(Items from a data source)
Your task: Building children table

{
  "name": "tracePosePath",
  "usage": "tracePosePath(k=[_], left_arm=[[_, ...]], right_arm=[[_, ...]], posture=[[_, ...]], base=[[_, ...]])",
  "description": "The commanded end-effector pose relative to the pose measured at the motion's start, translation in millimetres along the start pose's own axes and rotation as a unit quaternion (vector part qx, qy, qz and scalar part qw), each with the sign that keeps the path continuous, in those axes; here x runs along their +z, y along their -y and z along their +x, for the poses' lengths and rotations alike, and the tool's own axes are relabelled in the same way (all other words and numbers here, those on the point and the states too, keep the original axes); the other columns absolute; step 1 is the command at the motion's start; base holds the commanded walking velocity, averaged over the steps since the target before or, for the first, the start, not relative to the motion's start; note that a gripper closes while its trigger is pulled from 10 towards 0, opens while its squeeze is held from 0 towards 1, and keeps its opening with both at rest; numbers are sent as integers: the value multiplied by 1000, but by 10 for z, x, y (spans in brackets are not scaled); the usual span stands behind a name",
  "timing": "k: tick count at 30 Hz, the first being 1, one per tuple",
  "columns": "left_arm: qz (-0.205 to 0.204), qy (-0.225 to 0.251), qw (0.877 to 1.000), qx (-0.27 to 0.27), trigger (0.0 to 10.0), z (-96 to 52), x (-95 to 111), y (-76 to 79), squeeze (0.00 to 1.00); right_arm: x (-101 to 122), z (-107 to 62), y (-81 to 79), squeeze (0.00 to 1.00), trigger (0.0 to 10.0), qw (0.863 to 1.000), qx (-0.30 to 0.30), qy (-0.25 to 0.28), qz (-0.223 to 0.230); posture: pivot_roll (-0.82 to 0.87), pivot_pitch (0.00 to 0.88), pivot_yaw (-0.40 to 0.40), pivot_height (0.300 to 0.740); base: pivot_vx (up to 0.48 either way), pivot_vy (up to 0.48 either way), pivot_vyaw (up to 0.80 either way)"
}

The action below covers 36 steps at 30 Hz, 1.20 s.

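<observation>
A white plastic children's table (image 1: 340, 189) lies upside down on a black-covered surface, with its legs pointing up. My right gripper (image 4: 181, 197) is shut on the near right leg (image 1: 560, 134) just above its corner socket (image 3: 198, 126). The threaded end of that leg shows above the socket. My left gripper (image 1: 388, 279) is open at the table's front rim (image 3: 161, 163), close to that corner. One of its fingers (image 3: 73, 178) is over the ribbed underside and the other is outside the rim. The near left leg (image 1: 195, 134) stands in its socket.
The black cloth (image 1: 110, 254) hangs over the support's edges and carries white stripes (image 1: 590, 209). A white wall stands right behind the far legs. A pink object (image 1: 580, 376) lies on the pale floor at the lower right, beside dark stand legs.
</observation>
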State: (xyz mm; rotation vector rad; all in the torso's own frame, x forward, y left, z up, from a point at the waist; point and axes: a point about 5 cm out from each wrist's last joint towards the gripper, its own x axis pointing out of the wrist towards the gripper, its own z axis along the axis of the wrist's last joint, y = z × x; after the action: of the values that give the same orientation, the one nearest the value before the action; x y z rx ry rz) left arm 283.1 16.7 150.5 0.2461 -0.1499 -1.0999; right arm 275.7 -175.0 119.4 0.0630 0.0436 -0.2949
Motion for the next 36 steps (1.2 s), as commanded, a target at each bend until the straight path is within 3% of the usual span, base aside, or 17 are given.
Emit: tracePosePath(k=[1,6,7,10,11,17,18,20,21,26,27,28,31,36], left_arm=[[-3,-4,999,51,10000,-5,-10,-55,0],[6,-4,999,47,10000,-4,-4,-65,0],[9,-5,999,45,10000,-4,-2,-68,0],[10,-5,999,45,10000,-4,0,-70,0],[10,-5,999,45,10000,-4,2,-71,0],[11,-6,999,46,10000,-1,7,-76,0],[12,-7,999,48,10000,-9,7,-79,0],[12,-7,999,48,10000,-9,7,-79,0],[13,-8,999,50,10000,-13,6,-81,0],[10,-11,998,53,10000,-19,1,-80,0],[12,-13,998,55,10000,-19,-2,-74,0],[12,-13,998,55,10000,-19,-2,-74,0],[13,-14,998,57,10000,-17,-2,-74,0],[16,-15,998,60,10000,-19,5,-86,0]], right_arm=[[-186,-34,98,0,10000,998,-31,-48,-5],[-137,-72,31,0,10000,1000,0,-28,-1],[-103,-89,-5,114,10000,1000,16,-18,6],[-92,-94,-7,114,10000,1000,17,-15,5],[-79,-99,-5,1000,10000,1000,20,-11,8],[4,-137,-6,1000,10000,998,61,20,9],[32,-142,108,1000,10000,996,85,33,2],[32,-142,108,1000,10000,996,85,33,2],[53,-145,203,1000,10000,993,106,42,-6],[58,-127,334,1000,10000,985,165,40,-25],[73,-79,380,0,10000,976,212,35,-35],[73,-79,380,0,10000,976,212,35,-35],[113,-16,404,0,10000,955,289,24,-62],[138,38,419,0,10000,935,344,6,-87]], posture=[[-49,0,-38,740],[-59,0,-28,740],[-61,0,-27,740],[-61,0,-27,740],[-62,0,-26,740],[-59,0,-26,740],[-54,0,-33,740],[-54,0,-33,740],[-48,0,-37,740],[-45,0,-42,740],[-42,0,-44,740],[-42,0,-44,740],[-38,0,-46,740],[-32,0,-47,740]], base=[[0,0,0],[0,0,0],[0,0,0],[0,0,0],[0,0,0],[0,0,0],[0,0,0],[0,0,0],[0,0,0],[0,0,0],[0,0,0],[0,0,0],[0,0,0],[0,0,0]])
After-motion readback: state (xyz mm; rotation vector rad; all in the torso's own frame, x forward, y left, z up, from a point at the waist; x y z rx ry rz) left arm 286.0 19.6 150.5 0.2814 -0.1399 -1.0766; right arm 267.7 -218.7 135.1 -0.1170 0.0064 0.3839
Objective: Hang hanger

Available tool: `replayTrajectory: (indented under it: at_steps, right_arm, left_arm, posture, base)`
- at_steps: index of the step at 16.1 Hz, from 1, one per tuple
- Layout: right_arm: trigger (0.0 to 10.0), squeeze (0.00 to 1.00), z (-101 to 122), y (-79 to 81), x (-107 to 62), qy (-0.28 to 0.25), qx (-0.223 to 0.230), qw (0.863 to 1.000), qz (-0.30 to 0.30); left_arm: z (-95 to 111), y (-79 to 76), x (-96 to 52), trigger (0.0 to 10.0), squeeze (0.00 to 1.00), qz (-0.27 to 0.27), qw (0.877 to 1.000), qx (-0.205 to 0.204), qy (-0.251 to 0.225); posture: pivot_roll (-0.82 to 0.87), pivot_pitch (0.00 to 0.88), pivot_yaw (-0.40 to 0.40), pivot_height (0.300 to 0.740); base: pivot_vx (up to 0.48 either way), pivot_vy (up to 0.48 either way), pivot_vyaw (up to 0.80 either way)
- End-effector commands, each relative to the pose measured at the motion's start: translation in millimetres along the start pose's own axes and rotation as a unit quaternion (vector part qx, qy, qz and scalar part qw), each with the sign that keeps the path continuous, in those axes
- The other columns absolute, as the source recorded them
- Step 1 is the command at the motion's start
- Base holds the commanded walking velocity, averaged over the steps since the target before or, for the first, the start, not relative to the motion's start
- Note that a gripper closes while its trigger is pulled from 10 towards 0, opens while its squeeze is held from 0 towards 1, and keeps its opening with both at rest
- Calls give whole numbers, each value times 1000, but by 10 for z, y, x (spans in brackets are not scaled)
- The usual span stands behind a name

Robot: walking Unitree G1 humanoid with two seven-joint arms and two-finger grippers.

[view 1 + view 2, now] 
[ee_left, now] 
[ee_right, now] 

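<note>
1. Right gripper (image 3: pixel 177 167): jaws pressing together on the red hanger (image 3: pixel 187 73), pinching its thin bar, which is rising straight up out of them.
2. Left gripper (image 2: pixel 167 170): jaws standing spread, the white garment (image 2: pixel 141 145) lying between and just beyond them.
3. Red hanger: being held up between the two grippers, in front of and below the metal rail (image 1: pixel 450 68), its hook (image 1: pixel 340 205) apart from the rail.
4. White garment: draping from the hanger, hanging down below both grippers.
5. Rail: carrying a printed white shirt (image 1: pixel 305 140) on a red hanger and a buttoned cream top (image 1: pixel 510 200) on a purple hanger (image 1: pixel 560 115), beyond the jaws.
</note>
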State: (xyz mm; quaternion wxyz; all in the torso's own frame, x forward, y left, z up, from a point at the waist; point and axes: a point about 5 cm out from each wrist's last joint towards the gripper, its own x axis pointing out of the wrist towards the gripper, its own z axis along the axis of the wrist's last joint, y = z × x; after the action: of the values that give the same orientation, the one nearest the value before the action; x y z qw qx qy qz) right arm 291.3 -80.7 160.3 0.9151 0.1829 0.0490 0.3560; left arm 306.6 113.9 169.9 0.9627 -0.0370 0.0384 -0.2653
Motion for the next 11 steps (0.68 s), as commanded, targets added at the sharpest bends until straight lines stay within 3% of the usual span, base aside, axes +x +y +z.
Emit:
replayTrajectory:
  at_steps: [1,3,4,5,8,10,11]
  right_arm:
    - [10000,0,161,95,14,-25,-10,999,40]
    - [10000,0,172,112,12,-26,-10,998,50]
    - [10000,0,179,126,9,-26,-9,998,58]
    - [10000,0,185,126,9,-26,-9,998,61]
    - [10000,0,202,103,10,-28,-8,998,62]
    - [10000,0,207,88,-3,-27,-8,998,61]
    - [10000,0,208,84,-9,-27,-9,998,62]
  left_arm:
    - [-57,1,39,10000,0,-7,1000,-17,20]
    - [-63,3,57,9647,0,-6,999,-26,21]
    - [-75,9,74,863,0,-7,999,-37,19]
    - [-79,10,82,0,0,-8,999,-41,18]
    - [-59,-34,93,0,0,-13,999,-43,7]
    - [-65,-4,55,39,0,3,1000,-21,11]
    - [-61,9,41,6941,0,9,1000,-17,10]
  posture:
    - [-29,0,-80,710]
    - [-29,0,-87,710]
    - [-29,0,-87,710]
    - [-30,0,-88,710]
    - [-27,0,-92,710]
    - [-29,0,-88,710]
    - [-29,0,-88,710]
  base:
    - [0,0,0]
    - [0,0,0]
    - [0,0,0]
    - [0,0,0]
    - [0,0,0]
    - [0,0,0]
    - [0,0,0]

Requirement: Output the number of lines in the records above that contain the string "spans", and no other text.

Worked solution: 2